The aiohttp library is another available option. It is focused on optimizing python’s asynchronous network io performance and does not have many additional feature extensions. Given that the goal of this project is performance optimization rather than feature extensions, aiohttp is probably the better choice.

Here is a simple benchmark of the two libraries (Windows WSL platform, 12-core Intel CPU):

import asyncio
import time
import httpx
import aiohttp

REQUEST_NUMBER = 1000
TARGET_HTTP_URL = "http://10.3.242.223:9999/"

async def httpx_test():
    httpx_client = httpx.AsyncClient()

    try:
        # Send 100 asynchronous GET requests using HTTPX
        start_time = time.perf_counter()
        tasks = [httpx_client.get(TARGET_HTTP_URL) for _ in range(REQUEST_NUMBER)]
        await asyncio.gather(*tasks)
        end_time = time.perf_counter()
        print(f"HTTPX: {end_time - start_time:.2f} seconds")
    finally:
        await httpx_client.aclose()

async def aiohttp_test():
    aiohttp_client = aiohttp.ClientSession()

    try:
        # Send 100 asynchronous GET requests using AIOHTTP
        start_time = time.perf_counter()
        tasks = [aiohttp_client.get(TARGET_HTTP_URL) for _ in range(REQUEST_NUMBER)]
        await asyncio.gather(*tasks)
        end_time = time.perf_counter()
        print(f"AIOHTTP: {end_time - start_time:.2f} seconds")
    finally:
        await aiohttp_client.close()

# asyncio.run(main())
asyncio.run(httpx_test())
time.sleep(1)
asyncio.run(aiohttp_test())

I deployed the flask service on port 9999 on a server on the campus LAN and made asynchronous requests to port 9999 locally via httpx and aiohttp respectively. The results are as follows:

1 2	HTTPX: 2.75 seconds AIOHTTP: 1.47 seconds

So far it looks like aiohttp has a real performance advantage, as mentioned in that blog. However, after I set the TARGET_HTTP_URL parameter to a domain name on the Internet, the result is the exact opposite:

# 100 requests https://www.baidu.com
HTTPX: 0.41 seconds
AIOHTTP: 1.07 seconds

# 100 requests https://www.microsoft.com
HTTPX: 3.76 seconds
AIOHTTP: 4.42 seconds

# 100 requests https://www.bupt.edu.cn
HTTPX: 0.38 seconds
AIOHTTP: 1.10 seconds

Also, httpx is more stable.
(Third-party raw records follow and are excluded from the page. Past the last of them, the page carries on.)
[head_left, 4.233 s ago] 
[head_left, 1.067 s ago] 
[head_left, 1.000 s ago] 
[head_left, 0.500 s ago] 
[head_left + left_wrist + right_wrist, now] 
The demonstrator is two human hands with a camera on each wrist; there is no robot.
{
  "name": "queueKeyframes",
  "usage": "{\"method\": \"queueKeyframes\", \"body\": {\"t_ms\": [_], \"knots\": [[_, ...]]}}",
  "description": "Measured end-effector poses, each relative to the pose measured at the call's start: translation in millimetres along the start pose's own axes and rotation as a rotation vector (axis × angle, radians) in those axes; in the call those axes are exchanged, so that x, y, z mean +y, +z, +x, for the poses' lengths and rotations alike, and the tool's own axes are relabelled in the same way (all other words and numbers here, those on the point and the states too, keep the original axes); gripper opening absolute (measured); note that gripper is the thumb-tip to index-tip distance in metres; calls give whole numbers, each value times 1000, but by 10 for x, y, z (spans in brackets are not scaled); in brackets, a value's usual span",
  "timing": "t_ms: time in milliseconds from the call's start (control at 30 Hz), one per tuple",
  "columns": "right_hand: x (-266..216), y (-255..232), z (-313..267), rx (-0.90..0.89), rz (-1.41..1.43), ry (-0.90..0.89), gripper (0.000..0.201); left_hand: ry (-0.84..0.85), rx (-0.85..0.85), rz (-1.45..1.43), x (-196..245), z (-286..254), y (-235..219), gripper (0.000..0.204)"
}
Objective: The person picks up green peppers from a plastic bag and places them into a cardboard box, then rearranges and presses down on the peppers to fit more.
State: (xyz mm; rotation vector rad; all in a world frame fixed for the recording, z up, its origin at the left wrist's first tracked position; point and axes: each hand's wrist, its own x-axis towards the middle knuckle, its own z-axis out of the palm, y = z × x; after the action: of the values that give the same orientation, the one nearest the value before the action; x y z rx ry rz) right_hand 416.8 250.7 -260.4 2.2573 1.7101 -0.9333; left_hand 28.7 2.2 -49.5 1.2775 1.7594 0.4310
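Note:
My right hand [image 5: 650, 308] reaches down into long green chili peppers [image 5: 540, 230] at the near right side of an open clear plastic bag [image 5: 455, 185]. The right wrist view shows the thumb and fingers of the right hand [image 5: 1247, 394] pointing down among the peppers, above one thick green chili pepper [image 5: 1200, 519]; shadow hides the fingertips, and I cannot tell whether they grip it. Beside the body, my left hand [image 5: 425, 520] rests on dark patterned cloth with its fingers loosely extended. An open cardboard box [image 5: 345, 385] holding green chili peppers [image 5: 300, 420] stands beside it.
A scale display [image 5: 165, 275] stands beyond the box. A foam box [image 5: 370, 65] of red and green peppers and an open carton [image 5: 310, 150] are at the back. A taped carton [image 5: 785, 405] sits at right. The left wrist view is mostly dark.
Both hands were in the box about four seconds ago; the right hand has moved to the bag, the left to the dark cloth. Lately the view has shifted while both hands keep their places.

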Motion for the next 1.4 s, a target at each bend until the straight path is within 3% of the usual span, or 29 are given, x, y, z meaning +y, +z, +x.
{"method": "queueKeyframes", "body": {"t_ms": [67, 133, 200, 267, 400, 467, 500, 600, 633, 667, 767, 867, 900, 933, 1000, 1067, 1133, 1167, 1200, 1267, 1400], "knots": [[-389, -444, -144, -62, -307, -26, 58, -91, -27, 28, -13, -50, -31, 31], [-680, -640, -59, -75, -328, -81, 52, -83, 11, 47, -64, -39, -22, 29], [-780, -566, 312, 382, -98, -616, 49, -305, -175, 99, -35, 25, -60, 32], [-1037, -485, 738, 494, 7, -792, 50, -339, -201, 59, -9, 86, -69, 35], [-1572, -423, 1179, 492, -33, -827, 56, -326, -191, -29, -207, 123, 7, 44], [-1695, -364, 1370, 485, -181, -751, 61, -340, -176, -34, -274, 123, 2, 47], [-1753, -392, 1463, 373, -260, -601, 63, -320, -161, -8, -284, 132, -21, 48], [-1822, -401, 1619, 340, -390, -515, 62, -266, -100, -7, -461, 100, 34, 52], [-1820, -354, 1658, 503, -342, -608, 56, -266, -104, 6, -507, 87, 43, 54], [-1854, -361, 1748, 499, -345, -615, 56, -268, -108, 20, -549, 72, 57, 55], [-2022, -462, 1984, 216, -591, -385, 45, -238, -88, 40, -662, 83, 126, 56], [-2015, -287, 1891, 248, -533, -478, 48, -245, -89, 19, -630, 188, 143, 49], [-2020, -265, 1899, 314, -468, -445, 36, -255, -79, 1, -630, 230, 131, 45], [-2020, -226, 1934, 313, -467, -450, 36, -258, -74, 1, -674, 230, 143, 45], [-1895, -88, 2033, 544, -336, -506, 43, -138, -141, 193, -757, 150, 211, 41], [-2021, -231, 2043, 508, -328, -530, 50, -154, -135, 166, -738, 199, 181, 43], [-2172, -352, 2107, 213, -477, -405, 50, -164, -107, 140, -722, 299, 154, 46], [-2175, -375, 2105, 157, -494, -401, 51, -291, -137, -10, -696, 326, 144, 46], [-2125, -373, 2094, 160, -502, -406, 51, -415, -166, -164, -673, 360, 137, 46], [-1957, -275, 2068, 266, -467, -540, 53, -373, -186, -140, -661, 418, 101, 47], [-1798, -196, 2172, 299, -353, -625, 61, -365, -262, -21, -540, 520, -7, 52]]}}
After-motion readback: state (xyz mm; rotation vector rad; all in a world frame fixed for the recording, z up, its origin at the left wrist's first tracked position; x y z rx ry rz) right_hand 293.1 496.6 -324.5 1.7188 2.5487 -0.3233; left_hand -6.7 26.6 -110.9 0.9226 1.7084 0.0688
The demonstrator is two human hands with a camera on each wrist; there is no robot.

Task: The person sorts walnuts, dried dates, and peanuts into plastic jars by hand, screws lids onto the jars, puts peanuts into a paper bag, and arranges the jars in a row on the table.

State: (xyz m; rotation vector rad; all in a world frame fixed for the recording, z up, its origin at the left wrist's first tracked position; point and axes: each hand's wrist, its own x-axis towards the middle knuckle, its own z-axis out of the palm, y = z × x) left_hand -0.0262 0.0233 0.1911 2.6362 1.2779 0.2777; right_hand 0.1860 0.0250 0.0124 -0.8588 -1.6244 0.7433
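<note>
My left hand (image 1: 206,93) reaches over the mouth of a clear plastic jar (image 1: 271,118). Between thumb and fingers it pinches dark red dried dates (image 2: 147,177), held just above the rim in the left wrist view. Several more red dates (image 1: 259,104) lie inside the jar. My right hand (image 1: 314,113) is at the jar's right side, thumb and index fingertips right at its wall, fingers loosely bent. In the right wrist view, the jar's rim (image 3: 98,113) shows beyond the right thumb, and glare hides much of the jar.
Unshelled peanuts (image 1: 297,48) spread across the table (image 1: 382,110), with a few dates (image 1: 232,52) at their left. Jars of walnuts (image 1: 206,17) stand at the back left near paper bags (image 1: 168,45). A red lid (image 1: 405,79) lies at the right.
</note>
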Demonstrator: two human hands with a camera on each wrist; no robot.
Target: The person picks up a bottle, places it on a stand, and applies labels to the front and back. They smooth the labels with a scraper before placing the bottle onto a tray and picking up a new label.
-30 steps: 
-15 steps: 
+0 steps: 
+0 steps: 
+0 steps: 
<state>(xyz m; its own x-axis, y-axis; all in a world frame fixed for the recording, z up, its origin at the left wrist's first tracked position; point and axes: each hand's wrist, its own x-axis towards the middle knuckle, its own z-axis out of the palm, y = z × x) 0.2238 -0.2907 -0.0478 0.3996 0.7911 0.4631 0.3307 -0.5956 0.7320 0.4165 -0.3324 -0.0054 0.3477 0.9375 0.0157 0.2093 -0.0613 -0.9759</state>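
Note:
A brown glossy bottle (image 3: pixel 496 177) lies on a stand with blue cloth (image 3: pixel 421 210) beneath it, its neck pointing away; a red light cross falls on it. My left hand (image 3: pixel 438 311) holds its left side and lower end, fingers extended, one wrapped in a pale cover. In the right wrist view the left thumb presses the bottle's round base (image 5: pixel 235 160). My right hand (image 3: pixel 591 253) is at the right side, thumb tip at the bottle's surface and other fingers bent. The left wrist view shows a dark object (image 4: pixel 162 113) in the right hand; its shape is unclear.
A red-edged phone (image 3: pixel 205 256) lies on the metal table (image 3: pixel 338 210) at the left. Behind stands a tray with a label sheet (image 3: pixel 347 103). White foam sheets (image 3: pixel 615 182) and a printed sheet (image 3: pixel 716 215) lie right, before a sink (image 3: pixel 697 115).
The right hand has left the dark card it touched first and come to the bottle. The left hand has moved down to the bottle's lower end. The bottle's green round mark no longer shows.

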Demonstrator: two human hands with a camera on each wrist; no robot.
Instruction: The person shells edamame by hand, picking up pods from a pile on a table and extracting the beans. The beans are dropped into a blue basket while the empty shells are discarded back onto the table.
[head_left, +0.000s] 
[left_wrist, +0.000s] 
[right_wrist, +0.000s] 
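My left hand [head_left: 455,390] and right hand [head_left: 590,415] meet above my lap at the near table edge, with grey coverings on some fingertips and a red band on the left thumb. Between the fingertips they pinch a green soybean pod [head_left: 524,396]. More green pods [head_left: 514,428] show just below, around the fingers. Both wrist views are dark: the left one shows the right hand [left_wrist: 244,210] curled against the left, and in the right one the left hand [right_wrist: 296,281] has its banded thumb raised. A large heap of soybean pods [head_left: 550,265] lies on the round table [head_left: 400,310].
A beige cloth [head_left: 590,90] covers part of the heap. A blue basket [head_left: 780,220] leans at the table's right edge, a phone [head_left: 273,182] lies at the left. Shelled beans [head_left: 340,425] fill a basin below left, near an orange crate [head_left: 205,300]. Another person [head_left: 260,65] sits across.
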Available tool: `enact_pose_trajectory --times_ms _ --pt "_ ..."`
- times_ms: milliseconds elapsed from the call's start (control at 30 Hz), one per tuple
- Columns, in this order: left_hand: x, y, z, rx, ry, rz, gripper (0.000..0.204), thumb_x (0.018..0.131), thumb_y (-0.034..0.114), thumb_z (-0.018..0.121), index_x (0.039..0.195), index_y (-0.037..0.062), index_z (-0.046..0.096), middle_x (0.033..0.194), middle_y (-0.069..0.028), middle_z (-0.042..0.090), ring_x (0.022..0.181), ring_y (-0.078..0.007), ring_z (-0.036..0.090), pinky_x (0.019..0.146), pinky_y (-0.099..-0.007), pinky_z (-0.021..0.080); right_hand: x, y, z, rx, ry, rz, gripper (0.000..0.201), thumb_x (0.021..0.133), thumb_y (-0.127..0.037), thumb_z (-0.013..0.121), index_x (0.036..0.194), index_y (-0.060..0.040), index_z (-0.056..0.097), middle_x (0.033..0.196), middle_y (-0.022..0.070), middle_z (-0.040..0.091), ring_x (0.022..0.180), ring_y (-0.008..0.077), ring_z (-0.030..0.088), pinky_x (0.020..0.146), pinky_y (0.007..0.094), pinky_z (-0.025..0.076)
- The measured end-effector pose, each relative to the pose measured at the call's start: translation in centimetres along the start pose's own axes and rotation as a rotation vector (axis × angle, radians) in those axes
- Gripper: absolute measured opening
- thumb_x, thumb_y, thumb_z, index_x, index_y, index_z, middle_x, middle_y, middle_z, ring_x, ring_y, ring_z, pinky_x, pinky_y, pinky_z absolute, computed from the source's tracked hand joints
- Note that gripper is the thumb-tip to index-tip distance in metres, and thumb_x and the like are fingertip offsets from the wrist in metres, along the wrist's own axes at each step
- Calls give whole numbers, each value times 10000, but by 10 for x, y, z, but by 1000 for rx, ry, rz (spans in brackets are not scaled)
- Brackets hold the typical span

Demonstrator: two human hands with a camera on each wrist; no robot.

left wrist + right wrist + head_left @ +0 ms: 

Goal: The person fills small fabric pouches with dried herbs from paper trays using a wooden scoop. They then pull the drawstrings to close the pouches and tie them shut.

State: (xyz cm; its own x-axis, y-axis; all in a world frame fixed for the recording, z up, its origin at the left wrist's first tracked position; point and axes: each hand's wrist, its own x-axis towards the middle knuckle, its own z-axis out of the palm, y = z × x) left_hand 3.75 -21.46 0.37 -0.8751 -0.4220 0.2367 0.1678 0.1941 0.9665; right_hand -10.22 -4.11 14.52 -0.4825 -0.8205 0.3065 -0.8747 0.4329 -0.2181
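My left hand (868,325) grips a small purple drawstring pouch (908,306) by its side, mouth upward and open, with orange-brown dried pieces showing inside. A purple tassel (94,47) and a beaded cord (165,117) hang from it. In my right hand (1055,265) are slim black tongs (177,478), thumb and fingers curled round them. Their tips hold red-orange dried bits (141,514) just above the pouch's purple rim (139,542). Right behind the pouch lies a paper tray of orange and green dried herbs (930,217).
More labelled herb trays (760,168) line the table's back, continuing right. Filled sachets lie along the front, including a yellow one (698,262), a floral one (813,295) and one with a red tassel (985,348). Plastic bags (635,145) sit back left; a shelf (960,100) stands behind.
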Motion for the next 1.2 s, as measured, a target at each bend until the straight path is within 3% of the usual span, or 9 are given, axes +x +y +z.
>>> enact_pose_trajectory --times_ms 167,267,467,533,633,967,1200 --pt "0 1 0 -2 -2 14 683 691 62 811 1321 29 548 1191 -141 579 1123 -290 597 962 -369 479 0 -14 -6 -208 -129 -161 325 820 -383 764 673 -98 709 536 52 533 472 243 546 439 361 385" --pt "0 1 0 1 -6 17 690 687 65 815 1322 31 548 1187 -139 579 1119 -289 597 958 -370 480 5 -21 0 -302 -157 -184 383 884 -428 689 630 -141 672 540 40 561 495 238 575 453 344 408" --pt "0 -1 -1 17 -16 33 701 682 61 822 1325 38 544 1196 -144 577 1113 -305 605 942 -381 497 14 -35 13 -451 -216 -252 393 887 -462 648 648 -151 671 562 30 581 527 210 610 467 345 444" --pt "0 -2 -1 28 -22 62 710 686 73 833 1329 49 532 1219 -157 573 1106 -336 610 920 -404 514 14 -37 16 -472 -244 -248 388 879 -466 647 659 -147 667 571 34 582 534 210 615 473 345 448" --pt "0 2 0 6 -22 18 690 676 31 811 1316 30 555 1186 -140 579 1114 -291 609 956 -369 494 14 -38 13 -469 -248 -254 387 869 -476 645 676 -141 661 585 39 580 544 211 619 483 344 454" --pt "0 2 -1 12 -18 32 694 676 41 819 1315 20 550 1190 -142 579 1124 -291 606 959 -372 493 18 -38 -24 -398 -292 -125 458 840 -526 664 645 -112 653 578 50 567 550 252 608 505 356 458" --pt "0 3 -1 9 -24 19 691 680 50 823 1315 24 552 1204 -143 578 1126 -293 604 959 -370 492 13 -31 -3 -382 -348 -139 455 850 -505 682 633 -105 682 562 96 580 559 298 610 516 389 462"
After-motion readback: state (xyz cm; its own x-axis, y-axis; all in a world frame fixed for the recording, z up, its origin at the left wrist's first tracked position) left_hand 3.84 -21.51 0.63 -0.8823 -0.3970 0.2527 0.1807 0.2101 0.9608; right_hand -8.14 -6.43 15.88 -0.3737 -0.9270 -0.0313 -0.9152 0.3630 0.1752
When I use a proxy or access some URLs that are very slow to respond, httpx always returns correctly, while aiohttp is sometimes slower or wrong.

# 100 requests https://google.github.io/gsocguides/ Frist try
HTTPX: 1.25 seconds
AIOHTTP: 0.95 seconds

# 100 requests https://google.github.io/gsocguides/ Second try
HTTPX: 1.18 seconds
AIOHTTP: 1.77 seconds

I guess this is probably because httpx is optimized for production deployments, e.g. in terms of DNS or retransmission policies, while aiohttp does not do a good job in this area and lacks stability.

In addition, aiohttp needs more codes in implementation, at this point httpx is more convenient.

In summary, aiohttp has a performance advantage over httpx, but this is in theory. In a broader network environment, httpx is more stable, has better availability, and has smoother performance (aiohttp’s performance fluctuates more). And httpx requires less code than aiohttp, which can also increase code readability and development efficiency. Finally, httpx additionally supports many new features not supported by aiohttp, such as http/2.0, which may also benefit the Skywalking Python agent for future expansion.

However, given that the main goal of this proposal is just IO performance improvement, the choice between these two options needs to be explored in more depth.

Investigate queues used between both synchronous and asynchronous code

Due to the highly invasive nature of making asyncio changes, code refactoring will be a recursive process, which may result in python agent users being overly aware of async code. For this, we may need a bridge to properly buffer the difference between synchronous code and asynchronous code, instead of turning all the code into asynchronous implementation. It’s a good idea to retrofit on the queue.

A more suitable option is to use the janus queue. It is simple enough, light enough, and can meet the current requirements. aioprocessing‘s queue is also an alternative, but it is more complex and has many features we don’t use

It must be made clear that janus still has limit with usability. For example, in a thread where there is no asyncio event loop, we can’t create janus queues directly (see this issue).

In addition, using a cross-synchronous-asynchronous queue will definitely cause performance loss. janus’s issue#419 mentions this problem. The reason is probably that the underlying implementation is basically based on calling asyncio.run_in_executor() , which leads to the overhead of internal threads.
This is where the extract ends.